Devices are distributed across CPU threads pinned by --cpumask.
Positional arguments:
[uri ...] ; Device URI e.g. '/dev/nvme0n1', '0000:01:00.1', '10.9.8.1.8888', '\\.\PhysicalDrive1'
Where <args> include:
--iopattern STRING ; IO pattern (read, write, randread, randwrite)

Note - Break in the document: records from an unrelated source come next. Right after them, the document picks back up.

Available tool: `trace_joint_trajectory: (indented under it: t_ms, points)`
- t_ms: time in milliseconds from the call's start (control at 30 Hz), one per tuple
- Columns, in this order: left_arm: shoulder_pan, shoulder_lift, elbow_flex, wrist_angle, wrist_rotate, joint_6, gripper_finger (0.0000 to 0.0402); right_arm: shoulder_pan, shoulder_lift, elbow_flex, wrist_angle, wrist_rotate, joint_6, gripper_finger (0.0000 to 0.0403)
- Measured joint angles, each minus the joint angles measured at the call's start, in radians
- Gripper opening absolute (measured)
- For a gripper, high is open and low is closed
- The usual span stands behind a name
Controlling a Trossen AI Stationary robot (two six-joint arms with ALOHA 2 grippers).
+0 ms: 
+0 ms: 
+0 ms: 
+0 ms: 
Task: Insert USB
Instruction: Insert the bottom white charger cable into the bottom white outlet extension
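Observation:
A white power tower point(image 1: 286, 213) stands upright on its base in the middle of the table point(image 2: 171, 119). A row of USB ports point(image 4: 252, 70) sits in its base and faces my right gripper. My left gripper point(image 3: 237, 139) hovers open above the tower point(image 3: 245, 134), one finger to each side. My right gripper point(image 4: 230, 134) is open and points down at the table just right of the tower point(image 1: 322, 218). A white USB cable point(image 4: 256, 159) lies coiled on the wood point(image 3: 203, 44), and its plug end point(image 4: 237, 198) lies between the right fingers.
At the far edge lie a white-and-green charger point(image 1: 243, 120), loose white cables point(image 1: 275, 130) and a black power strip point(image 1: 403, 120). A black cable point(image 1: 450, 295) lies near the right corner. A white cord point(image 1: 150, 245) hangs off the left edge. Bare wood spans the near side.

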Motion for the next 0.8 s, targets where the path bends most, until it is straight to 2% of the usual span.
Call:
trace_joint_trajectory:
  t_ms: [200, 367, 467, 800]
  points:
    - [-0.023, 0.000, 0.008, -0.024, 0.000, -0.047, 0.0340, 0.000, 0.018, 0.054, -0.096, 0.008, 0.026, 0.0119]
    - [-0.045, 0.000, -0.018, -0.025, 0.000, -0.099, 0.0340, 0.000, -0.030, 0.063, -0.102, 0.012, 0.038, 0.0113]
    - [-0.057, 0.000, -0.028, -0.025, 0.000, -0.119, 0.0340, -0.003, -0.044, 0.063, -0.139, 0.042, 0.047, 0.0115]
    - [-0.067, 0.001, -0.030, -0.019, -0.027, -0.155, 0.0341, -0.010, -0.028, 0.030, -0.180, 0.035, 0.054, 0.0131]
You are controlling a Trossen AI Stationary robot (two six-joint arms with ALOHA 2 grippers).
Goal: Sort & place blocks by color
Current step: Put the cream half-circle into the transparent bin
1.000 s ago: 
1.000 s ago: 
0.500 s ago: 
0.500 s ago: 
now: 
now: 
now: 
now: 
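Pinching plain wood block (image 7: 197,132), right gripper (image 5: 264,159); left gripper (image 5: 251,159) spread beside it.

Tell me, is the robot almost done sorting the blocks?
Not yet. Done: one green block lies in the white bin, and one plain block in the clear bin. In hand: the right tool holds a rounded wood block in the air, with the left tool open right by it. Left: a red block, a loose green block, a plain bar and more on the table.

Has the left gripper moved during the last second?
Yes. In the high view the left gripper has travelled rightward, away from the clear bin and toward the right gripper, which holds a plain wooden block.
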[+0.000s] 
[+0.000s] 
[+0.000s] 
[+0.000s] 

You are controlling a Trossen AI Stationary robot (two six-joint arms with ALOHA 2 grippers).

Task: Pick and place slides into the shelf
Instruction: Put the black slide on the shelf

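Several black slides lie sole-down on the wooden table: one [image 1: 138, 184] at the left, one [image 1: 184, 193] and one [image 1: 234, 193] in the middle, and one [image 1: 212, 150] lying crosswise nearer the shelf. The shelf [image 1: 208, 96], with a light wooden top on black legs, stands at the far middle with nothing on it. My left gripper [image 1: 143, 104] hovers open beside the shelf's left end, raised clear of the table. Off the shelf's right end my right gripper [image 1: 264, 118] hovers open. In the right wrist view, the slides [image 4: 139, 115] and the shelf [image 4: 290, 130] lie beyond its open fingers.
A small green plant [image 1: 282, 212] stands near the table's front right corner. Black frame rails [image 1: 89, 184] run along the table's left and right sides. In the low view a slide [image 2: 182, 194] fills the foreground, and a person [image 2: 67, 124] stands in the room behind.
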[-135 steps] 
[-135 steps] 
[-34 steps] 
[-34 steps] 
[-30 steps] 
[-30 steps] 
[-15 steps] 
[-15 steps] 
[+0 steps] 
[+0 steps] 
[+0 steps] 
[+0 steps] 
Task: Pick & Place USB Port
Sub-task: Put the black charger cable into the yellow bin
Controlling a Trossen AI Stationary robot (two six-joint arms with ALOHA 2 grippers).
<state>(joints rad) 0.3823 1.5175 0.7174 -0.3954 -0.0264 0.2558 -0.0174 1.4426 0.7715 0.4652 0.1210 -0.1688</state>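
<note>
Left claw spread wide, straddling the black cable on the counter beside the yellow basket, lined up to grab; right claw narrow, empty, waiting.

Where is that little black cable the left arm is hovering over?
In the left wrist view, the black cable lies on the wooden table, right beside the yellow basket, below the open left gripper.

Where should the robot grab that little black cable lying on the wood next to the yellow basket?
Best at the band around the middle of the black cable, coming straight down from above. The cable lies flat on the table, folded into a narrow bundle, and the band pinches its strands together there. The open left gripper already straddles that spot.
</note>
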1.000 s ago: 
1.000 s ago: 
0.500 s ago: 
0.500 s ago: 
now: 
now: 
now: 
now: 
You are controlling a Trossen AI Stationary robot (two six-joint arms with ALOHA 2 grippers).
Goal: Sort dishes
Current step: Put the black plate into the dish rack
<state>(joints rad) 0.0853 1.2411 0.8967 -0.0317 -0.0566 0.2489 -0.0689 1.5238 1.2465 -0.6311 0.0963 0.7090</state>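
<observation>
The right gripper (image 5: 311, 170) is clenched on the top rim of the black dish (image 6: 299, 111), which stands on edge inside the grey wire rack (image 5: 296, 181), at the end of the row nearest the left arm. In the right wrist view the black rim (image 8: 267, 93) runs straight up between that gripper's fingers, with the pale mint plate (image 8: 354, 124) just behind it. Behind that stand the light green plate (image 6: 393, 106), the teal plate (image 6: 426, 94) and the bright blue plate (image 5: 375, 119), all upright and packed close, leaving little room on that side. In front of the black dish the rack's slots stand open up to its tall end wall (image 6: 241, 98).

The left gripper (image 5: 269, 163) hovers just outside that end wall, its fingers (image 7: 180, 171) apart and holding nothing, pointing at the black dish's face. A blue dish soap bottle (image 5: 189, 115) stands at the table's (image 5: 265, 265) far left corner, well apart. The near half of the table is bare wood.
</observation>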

[ --nqueues NUM ] ; Number of queues per device
--qdepth NUM ; Use given 'NUM' as queue max capacity
--iosize NUM ; Use given 'NUM' as bs/iosize
--runtime NUM ; Run for 'NUM' seconds
--cpumask STRING ; Hex CPU bitmask for thread pinning (e.g. 0x3)
With <args> for backend:
[ --be STRING ] ; xNVMe backend, e.g. 'linux', 'spdk', 'fbsd', 'macos', 'posix', 'windows'
[ --direct ] ; Bypass layers
[ --poll_io NUM ] ; For async=io_uring, enable hipri/io-compl.polling
[ --poll_sq NUM ] ; For async=io_uring, enable kernel-side sqthread-poll
[ --help ] ; Show usage / help
See 'xnvmeperf --help' for other commands
xnvmeperf - NVMe async IO benchmark -- ver: {major: 0, minor: 7, patch: 5}
Example — sequential read on a single device:
xnvmeperf run --iopattern read --qdepth 32 --iosize 4096 \
--runtime 10 --cpumask 0x1 /dev/nvme0n1
Example — random write across two devices on two CPUs:
xnvmeperf run --iopattern randwrite --qdepth 64 --iosize 4096 \
--runtime 10 --cpumask 0x3 /dev/nvme0n1 /dev/nvme1n1
verify — Data integrity check#
Writes --count sequential I/Os with a per-LBA stamp pattern, then reads
them back and compares against the expected data. Reports the number of
mismatches and I/O errors per device.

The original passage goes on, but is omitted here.